— Я про светлое будущее думаю, — Мао перевернулся на спину и стал отдыхать. Янцзы медленно несла его по течению.
Чапаев плавать на спине не умел, поэтому он принялся кругами плавать вокруг Мао, уважительно косясь на выступающий из воды пупок.
— Стало быть, про коммунизм? — уточнил он. — А ты, Мао, за какой Интернационал? За первый или за второй?
— Я за особый путь развития, — признался Мао, глядя в безоблачное синее небо. — У европейцев свой путь, у Азии — свой.
— О как! — Чапаев замер на месте. — А мы каким путем идем?
— А вы евроазиатским, — сказал Мао. — На вашей стране два материка задницами столкнулись, потому у вас все так и получается — что ни сделаете, все удивительно выходит.
— Это точно, — согласился Чапаев. — Мы что ни сделаем, все через задницу получается. Знаешь, Мао, я вот думал, почему у нас так все получается. А ты в корень смотришь. Спасибо, разъяснил. Теперь и жить легче будет, всегда легче, когда знаешь, почему все так, а не иначе. А ты, значит, для своих все придумал уже. Так чего же мрачный такой?
— Потому и мрачный, — Мао перевернулся на живот и вновь поплыл. — Достижение светлого будущего возможно только кровавым путем. Иным способом равенства, братства и всеобщей любви не добиться.
— Это я понимаю, — согласился Чапаев, устремляясь за председателем. — Сам посуди, какая любовь может быть промеж мной и, скажем, белым офицером? Пока его сабелькой не достанешь, он в тебя так и норовит из трехлинеечки али нагана попасть. Тот светлое будущее и станет строить, кто живым останется. Иначе и быть не может.
— То-то и оно, — печально вздохнул Мао. — Только у вас сто пятьдесят миллионов надвое делить надо, а у нас чуть ли не миллиард.
— Долго сабельками махать придется, — вздохнул Чапаев.
— Ну почему — сабельками? — удивился Мао. — Можно мотыгами.
Некоторое время он сосредоточенно плыл вперед.

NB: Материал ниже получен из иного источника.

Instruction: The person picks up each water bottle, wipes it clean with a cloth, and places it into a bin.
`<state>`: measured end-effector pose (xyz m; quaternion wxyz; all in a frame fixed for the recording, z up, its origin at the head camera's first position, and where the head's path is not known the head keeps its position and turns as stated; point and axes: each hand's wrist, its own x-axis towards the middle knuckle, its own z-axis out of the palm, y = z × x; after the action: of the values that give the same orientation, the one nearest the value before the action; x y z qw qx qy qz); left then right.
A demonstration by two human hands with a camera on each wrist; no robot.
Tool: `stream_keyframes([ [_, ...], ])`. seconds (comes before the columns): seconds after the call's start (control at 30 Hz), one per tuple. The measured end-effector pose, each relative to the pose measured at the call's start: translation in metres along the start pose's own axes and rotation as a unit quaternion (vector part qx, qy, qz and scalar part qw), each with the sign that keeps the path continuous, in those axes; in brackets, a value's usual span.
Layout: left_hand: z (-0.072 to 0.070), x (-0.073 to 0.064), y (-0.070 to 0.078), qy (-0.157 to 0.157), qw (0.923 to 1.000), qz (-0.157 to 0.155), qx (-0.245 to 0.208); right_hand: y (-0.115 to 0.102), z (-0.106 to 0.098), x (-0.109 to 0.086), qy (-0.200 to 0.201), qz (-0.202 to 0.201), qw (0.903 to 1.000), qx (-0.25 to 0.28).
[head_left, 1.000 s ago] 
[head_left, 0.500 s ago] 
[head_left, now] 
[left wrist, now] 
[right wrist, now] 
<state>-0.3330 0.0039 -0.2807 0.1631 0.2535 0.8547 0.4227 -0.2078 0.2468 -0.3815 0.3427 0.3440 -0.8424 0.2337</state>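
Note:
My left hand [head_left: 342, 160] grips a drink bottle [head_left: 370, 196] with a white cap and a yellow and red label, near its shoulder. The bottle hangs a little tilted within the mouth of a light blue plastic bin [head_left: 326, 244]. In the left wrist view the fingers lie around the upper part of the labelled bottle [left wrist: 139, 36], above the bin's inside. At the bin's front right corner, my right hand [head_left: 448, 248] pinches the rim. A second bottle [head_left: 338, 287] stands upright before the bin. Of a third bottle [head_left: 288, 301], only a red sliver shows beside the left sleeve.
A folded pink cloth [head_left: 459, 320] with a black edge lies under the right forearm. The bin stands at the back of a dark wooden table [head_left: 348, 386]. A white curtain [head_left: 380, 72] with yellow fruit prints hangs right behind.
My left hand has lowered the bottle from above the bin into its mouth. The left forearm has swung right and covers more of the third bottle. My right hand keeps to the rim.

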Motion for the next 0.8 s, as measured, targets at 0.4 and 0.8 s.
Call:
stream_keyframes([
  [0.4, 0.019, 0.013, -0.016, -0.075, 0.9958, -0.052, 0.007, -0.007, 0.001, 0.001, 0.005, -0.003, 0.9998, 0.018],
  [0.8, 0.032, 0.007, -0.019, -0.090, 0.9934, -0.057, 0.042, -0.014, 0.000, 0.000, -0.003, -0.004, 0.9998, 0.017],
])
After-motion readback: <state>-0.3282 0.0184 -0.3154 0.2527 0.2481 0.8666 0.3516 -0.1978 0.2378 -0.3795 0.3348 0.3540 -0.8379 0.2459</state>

Противоположный берег потихонечку приближался. Чапаев отстал. Наверное, задумался о перспективах китайского народа.
На берегу, оставленном пловцами, Лаврентий Берия надел пенсне и принялся внимательно разглядывать оставленные Чапаевым ордена.
— Слушай, Коба, — сказал он, — а ты знаешь, что первый орден Красного Знамени ему вручал Троцкий?
— Интересно, — лениво сказал Сталин, попыхивая трубкой. — Табак паршивый. Лаврентий, ты бы принес папиросы «Герцеговина Флор».
— Сейчас принесу, — Берия положил орден на место. — Но мне кажется, что ты, Коба, проявляешь политическое благодушие. Где наш пловец?
— Вон он, — Сталин трубкой показал на торчащие из воды руки. — Ныряет.
— Дно меряет, — догадался Калинин, — у нас в Твери мы мальчишками завсегда дно мерили, но там речка неширокая и глубина в ней небольшая была. А здесь! — он выразительно поежился.